To my surprise that televised excuse of King Willem went completely viral in Thailand. Thais are amazed. “Look at that king! Wish he was ours!” “Wow. Is that really possible????” That’s on the not-yellow brick road; the demonstrators. On the yellow brick road, royalists are outraged by it. “The king has to offer his apologies? Why on earth? Why doesn’t he throw them all in jail?”

As I wrote earlier, for the first time in history the Thai students are (somewhat) rising against the monarchy. A small protest that became nationwide. At first the demand was some restriction on the severe lèse majesté laws, and more transparent government. After that the protests grew really big; they now demand the government resign.

The authorities have more than their hands full. The protest movement seems to be headless. They have already arrested several leaders, but the protests continue as before. Heavy-handed actions, such as using high-pressure hoses laced with mace, have been used on demonstrators. Those demonstrators didn’t use any violence. There were a lot a children among them. This action created a nationwide outcry.

The government tried to invoke the emergency decree. Apparently they forgot they already had issued the emergency decree, due to the Wuhan virus… After nationwide condemnation, the emergency decree was revoked. The government refuses to resign. They are willing to submit matters to parliament — which they fully control. The demonstrators have rejected that; they want fair and completely free elections.

Yesterday the German minister for foreign affairs, Heiko Maas, officially cautioned the king not to break German law by participating in Thai politics on German soil. If that happens, it will have immediate consequences. The German government, according to Mr. Maas, has been monitoring his activities for several weeks already.

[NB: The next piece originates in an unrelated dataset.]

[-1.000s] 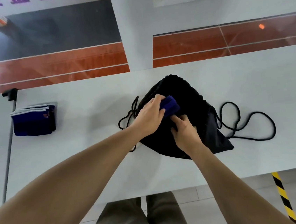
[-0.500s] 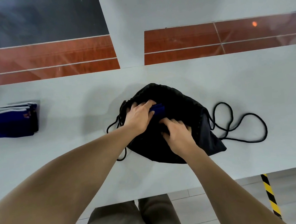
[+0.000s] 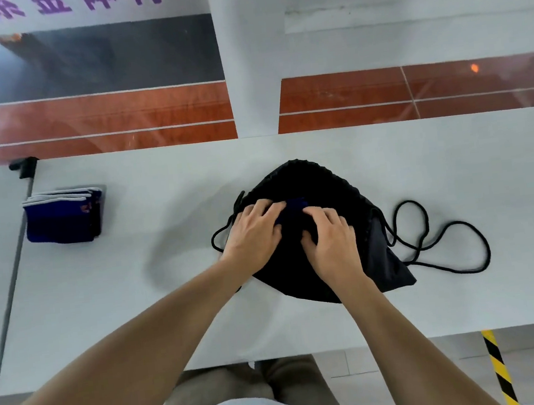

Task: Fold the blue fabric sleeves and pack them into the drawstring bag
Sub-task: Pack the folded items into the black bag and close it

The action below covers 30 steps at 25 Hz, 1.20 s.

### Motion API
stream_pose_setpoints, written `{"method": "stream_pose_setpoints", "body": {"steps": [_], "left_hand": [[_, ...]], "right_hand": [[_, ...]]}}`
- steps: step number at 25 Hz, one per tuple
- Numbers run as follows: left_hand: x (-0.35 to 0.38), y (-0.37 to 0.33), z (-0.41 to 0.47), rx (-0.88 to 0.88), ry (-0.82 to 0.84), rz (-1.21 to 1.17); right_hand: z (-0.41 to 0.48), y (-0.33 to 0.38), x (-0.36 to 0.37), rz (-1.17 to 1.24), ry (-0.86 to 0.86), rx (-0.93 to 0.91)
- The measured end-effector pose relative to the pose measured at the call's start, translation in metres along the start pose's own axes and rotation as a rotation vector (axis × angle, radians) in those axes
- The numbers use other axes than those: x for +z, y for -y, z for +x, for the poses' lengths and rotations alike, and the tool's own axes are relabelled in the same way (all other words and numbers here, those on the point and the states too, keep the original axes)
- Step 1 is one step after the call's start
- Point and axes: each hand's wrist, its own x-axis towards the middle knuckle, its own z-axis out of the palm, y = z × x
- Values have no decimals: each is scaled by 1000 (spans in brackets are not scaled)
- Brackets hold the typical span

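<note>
Mid-pack. Pushing one folded blue sleeve point(image 3: 295, 206) into mouth of black drawstring bag point(image 3: 309, 181), centre of counter point(image 3: 452, 156); only a small blue patch showing between the hands. Left hand point(image 3: 255, 233) fingers curled around the sleeve and bag edge, pressing it in. Right hand point(image 3: 330, 241) fingers bent, pinning bag fabric; actual grip unclear. Stack of blue sleeves point(image 3: 63, 217) waiting far left, well apart, apparently folded, not yet packed. Cord point(image 3: 444, 243) lying loose, bag undrawn.

A bag point(image 3: 314, 177) is lying mid-table point(image 3: 171, 304), cord point(image 3: 441, 243) trailing right, a sleeve stack point(image 3: 61, 220) sitting far left.
</note>
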Motion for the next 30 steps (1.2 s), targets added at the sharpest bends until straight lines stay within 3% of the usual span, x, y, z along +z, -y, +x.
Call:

Today students have found a new way to protest. They want to boycott the diploma ceremony. Traditionally the king, or more likely: members of the royal family, hands out diplomas to graduates. The king plans to preside over the ceremony later this month at Thammasat University, where the demonstrations began. Students are trying to avoid the practicing on how to approach the king. 9,600 students were asked to participate; fewer than half showed up for the rehearsals.

Time for a few funny asides. The name of the prime minister is Prayuth Chan-o-cha. His nickname is Tuu (pronounce: ‘too’). “I hear” means something very different in Thai. Please pardon my French, it means: “f*** you”. On the streets and even in parliament (!) you hear people say they have heard it too. “I hear Tuu.” The chairman of the parliament wanted to correct the parliamentarian who said he heard it too, but he refused. He only said he had heard it. Too. Besides, his own nickname was Tuu as well. So what was the honorable chairman thinking?

You cannot speak ill of the king, ever. Unless you have a very large collection of recipes involving water and rice. He is now often referred to as ‘the German’. Which is as far as you can go in Thailand. Sunday demonstrations focused on the German embassy. I wouldn’t be surprised to see students flying Bavarian flags and portraits of king Ludwig II of Bavaria, the German state where our king normally resides.

Now, imagine that King Willem starts living in Greece, permanently. He only flies to The Hague when he can’t avoid it. At the same time, he acquires more power and privileges. In addition to carousing with a harem of twenty ladies-in-waiting there. Marries a second wife. And his country is going through a HUGE economic crisis, while he parties in Greece.

How long do you think he would remain king?

— H. Numan

2 thoughts on “A Tale of Two Kings

  1. The Dutch king also gets 30 million euros per year to maintain his palaces and whatnot. All on the taxpayer’s back. Meanwhile, the poor get poorer and there are still enough idiots in that country that revere this royal family of parasites.

  2. I just saw a vid that detailed the heavy involvement of the Dutch royals with the Nazis during the war. And how this was kept away from the people. Appalling.